I am in the process of changing jobs (blog post here) and during the transition, am without a laptop.  Surprisingly, I am really missing the portable computer.  I used it frequently to surf the Internet during commercial breaks on TV or watch football on Slingbox while my kids viewed movies.  Additionally, I often found that the best time for blogging is in the evening on the living room coach after everyone has gone to bed.  Unfortunately, none of these activities are possible now since I only have a desktop computer.  Mynew job will provide a laptop, but I think that I need my own hardware.

My goals in purchasing a new system are to minimize expense and to choose a solution that best meets my requirements.  As I see it, I have three options.

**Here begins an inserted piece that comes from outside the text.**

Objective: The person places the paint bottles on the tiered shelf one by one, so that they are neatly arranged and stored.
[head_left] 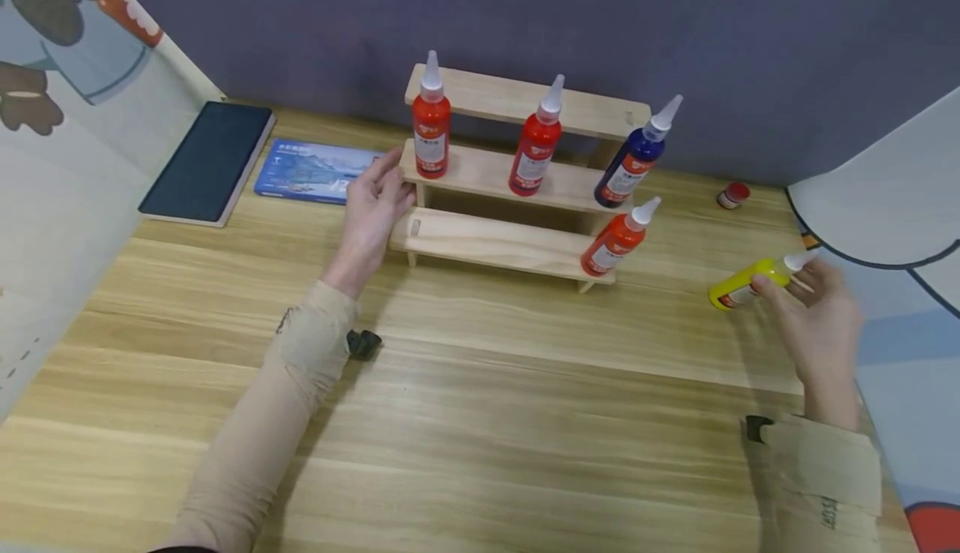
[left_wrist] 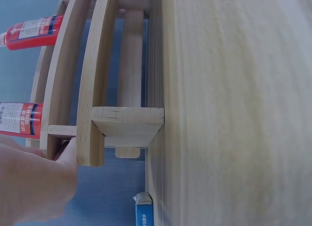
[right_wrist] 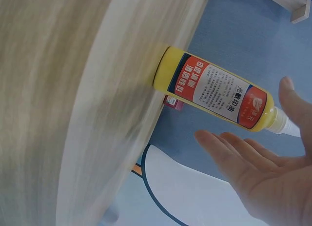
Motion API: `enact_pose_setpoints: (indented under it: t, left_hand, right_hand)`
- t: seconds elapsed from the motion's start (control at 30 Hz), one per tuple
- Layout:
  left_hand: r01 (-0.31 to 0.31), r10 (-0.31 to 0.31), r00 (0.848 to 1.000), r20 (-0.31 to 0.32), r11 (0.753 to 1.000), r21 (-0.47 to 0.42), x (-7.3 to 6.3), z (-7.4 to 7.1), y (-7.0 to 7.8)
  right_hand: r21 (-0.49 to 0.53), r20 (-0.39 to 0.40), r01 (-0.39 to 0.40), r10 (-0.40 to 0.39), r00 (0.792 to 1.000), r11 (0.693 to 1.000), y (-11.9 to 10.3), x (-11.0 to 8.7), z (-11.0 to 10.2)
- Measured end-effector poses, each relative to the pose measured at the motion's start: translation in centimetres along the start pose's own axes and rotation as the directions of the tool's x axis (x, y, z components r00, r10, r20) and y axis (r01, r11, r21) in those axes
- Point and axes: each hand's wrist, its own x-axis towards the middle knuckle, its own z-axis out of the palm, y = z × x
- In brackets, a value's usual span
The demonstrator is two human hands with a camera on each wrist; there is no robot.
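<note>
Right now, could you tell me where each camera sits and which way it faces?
Head: above the table, looking forward and down at the wooden rack; both forearms and hands show.
Left wrist: beside the left hand, facing the rack's end.
Right wrist: by the right hand, facing the yellow bottle.
Shared: head and right wrist both show that bottle.

The head view looks down from above and sees the whole surface (head_left: 480, 386). The left wrist view sits very close to the rack (left_wrist: 97, 89), tipped sideways. The right wrist view sits close to the yellow bottle (right_wrist: 214, 96). The head view shows the rack (head_left: 495, 240) and the bottle (head_left: 742, 284) too.
</note>
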Motion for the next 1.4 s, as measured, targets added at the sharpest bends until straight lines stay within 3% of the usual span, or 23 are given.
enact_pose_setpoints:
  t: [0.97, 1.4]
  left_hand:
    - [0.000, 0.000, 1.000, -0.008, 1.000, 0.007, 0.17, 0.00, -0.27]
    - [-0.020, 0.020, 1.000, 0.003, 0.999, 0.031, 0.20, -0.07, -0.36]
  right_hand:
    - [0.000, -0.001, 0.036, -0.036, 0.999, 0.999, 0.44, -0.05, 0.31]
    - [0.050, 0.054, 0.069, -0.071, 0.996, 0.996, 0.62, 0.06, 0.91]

1.) Cheap Windows laptop/netbook

This is the simplest approach.  It would not need to be particularly high-powered or even have much disk storage because it would primarily be used for basic word processing and web browsing.  The benefit is that it would provide a complete browsing experience including Flash, ActiveX and whatever application and/or plugins I might need.  It would also support traditional word processing applications include Microsoft Live Writer for blogging.  The other benefit is that it will come with a full keyboard although it might be cramped.

2.) iPad

This is another interesting option.  It provides a larger screen with access to all the iPad apps and since I will be using it at home, I could go with a WiFi-only version.  The battery life would be nice too although I anticipate using it plugged in most of the time.  The downside is that it does not offer flash-based browsing, access to Windows programs and its virtual keyboard is lousy compared to a physical one.

3.) Other tablets

This is a bold alternative since I am not sure if there are any credible competitors to the iPad yet.  We have heard about some Android-based tablets on the way and also the RIM Playbook, but who knows when/if these will be available and how the resulting products will compare to the iPad.  The simple fact is that all are unproven while the iPad is proven.  I have no doubt that the competition will eventually have credible products, but I worry about the first generation of anything.

In summary, I am looking for a thin and small laptop replacement for use around the house.  After writing this, it seems like my choice is between a cheap Windows laptop/netbook or an iPad.  Which do you think I should go with and why?  Is there an alternative that I am missing?  Other perspectives are appreciated.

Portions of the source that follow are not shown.